Assignment
In the material below, find the span from the line with "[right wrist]" to the line with "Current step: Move" and transcribe only those lines, exactly, ends included, without the pictures.

--------------------

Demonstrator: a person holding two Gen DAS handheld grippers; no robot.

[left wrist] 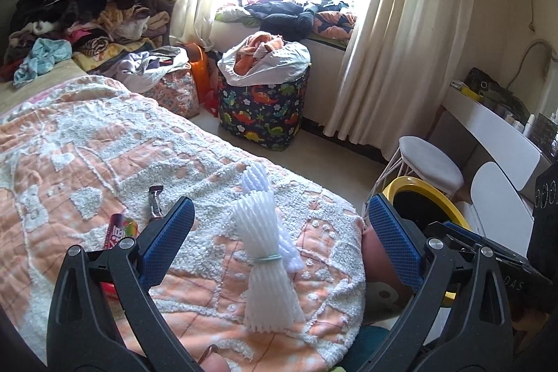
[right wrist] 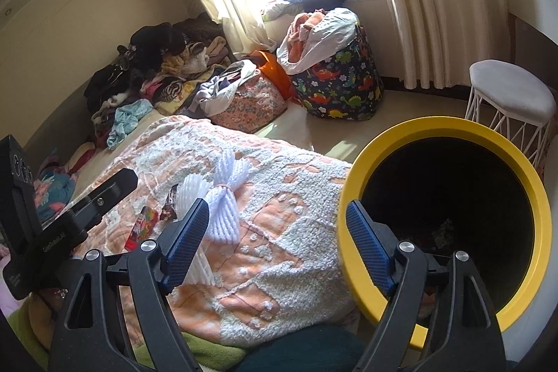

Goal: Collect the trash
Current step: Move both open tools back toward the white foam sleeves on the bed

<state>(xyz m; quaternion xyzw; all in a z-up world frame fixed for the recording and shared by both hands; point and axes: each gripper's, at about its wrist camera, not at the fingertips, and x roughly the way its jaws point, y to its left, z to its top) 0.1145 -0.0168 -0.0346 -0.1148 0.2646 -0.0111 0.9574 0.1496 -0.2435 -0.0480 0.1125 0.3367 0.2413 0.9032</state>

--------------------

Solution below
[right wrist] 

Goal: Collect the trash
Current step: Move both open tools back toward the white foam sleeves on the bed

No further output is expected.